Although the needs of financial aid has remained stable in most schools, some schools are looking for scholarship programs of excellence that the next place to reduce, if budgets continue to decline. Merit-based scholarships, which often see the need, based on GPA and standardized test scores as measures of student achievement and potential for excellence at the university level.
One criticism was that the scholarships are awarded disproportionately to students from wealthy families who may have the means to better prepare for testing and support outside the classroom. However, cuts in merit scholarship programs can also affect the middle class, a group of students who can not receive any funding, but because of all the income of your parents receive more loans Bursaries ', grants, compared to low-income applicants. That may be how it should work, but middle-class families with stable incomes, do not always have surplus resources to contribute significantly to savings accounts for college than 529 plans, especially in a tough economy.
In case of merit-based scholarships while also considering a degree of necessity before the release? An article published this week in The Chronicle of Higher Education describes several schools looking to cut merit-based scholarship programs, especially those dependent on state funding to exist. In Florida Bright Futures scholarship program will establish the total public funding college tuition for a set amount based on credit hours. In West Virginia Promise Scholarship max out scholarships at $ 4,750 instead of the old walking track. In Michigan, a state that has been hit particularly hard in this economy, its own program of scholarships promised in May to cut completely. The University of Texas recently announced it would no longer sponsor National Merit, a popular program of national scholarships for qualified students based on standardized test scores. The students had not received $ 13,000 in four years. The university promised an increase in need-based financial aid to help students who had received help from the National Merit, but also qualified for many need-based federal programs for financial assistance.

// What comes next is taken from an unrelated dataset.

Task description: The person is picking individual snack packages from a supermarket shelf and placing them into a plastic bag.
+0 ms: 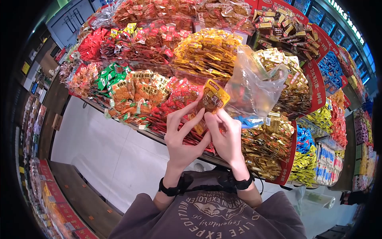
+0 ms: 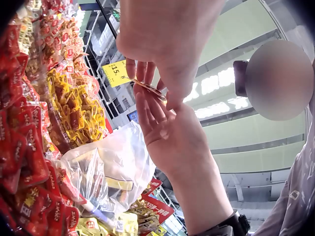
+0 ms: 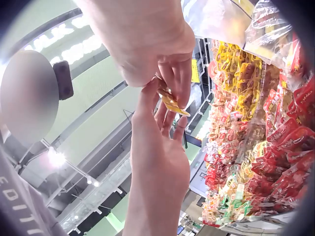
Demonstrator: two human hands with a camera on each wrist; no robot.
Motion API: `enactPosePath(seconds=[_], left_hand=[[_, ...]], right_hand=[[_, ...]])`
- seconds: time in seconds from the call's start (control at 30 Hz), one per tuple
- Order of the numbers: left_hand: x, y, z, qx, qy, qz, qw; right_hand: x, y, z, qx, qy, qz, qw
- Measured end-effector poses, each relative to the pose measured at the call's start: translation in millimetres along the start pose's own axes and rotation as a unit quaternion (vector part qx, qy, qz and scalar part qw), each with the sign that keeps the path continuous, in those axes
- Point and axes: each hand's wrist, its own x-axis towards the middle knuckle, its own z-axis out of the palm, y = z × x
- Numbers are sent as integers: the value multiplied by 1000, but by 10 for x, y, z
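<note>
A small yellow and brown snack packet (image 1: pixel 215 97) is held up in front of the chest, over the near edge of the display. My left hand (image 1: pixel 183 137) pinches its left and lower part. My right hand (image 1: pixel 227 135) pinches the lower right, thumb on the near face. In the left wrist view the packet (image 2: pixel 147 87) shows nearly edge-on between both hands' fingers. The right wrist view shows the packet (image 3: pixel 170 102) at a slant, its lower end partly covered by fingertips. Just beyond the right hand, a clear plastic bag (image 1: pixel 252 87) rests on the heaped snacks.
Red packets (image 1: pixel 179 95) lie behind the left hand, with yellow packets (image 1: pixel 207 51) farther back. Gold packets (image 1: pixel 266 143) fill the section right of my right hand. Red signs (image 1: pixel 316 85) edge the display at right. A dark shelf (image 1: pixel 75 191) stands at lower left.
</note>
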Motion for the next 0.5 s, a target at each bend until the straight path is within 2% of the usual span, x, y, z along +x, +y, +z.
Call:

With a limited amount of state funds and federal level, schools must determine how best to address funding. The trend has been to give greater emphasis to the need, as the fundamental reason is that many students who received merit-based scholarships would be able to afford college anyway, or are eligible to Graduate Fellowships, to leave. And those who have requested need-based financial aid before the recession just need more help now.
One school takes the approach of the Good Samaritan. At Pennsylvania State University Schreyer Honors College, parents and College Bound forms of financial aid not complete, but all credit received $ 3500 scholarships based on admission to the honors college are invited to examine the distribution of this money instead of students admitted to a greater financial need. In short, the money goes to students who really need it. Should be more complicated than that?